→ Exercise
In the entries below, find the line with "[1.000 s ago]" and the line with "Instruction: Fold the". Return those two lines and all lines between them, exactly.

→ Provided records

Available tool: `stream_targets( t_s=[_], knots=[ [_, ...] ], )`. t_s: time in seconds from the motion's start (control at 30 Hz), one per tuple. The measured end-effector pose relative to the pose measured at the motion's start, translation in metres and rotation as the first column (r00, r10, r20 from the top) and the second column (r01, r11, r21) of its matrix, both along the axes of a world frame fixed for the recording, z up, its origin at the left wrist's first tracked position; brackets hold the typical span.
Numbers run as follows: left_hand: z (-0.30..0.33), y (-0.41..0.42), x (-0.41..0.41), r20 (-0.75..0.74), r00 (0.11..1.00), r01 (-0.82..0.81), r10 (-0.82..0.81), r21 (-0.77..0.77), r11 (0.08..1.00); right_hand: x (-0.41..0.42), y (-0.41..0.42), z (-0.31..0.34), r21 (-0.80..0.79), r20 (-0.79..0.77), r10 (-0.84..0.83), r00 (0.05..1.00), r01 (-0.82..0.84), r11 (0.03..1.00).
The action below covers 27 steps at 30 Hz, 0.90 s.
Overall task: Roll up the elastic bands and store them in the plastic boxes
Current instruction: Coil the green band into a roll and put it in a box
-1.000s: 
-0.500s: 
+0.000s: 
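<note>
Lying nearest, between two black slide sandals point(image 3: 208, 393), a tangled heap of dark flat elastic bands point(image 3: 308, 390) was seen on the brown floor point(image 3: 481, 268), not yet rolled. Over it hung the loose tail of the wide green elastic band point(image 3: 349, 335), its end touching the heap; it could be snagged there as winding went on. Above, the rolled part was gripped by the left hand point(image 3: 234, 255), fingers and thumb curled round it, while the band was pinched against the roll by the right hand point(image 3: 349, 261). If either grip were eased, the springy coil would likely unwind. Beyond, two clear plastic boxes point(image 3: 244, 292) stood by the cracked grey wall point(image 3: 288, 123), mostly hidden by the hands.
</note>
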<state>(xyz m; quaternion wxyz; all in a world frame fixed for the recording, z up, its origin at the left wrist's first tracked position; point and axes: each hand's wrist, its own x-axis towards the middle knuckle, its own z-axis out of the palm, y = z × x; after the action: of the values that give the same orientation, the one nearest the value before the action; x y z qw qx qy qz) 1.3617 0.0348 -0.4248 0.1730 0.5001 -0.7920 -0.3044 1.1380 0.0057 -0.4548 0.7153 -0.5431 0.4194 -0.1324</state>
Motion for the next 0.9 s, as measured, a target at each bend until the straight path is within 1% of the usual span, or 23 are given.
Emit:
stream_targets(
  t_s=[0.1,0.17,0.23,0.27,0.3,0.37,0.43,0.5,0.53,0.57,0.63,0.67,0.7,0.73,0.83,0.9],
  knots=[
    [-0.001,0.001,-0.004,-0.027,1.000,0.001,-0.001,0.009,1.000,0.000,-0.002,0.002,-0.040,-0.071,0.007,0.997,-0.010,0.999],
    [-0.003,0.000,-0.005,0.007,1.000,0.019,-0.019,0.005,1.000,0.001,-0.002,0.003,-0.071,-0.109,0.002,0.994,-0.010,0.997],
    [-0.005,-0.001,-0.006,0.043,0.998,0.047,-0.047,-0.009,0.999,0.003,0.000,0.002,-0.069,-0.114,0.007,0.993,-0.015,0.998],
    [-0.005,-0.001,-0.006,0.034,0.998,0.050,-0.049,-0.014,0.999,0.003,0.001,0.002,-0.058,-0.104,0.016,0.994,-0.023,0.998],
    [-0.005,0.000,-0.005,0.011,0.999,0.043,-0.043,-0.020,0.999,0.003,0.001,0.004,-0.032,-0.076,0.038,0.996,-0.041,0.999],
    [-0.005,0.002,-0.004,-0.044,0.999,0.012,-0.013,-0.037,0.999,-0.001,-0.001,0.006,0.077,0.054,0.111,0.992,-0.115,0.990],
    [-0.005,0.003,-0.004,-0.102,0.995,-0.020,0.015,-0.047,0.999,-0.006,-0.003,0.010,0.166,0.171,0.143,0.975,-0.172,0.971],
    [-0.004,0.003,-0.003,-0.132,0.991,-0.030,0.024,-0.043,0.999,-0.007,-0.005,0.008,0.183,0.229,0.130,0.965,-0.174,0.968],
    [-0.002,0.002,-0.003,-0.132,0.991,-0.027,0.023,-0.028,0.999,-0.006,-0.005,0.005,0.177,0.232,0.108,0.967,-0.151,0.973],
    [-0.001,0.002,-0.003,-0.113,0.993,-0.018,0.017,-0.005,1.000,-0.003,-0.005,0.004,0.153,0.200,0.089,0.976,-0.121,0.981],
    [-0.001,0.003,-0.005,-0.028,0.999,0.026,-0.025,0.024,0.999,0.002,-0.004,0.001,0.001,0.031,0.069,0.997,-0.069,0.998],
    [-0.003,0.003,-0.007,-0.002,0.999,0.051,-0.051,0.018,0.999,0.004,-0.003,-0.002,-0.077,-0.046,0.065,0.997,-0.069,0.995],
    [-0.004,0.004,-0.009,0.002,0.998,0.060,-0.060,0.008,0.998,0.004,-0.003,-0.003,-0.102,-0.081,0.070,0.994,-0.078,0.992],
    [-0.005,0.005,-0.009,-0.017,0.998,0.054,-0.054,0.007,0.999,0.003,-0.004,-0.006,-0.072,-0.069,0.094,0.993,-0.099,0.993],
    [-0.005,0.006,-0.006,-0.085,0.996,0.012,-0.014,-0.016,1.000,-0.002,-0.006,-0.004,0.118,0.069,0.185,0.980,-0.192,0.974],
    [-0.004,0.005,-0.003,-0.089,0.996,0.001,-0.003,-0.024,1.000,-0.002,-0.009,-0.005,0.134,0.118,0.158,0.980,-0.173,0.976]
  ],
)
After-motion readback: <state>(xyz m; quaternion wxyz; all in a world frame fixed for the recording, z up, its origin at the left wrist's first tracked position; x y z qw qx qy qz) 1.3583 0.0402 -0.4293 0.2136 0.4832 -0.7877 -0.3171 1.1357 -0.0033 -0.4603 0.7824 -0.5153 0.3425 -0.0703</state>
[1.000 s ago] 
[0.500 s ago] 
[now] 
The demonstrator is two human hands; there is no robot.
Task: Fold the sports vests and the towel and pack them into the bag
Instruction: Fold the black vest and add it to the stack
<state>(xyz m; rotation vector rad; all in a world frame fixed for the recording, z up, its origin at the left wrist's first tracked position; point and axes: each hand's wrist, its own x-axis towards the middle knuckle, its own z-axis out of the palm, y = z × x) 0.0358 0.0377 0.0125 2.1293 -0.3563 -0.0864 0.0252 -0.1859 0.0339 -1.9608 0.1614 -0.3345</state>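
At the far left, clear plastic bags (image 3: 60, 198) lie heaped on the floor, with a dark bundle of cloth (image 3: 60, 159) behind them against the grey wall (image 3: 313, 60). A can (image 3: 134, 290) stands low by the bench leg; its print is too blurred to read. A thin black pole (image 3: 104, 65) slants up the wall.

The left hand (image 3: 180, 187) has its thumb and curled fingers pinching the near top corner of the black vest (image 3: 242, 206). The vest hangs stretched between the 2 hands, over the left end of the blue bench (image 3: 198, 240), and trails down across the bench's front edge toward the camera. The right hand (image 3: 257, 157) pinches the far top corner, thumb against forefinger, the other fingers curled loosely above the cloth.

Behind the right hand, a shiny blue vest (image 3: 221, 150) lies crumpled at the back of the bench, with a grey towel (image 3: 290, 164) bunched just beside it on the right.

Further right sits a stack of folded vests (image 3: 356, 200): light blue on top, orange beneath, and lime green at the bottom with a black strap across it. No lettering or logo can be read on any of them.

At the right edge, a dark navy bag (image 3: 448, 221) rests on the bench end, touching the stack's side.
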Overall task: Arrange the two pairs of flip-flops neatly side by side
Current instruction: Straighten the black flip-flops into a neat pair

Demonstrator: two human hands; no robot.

→ Final answer
[1.000 s ago] 
[0.500 s ago] 
[now] 
The demonstrator is two human hands; there is no robot.
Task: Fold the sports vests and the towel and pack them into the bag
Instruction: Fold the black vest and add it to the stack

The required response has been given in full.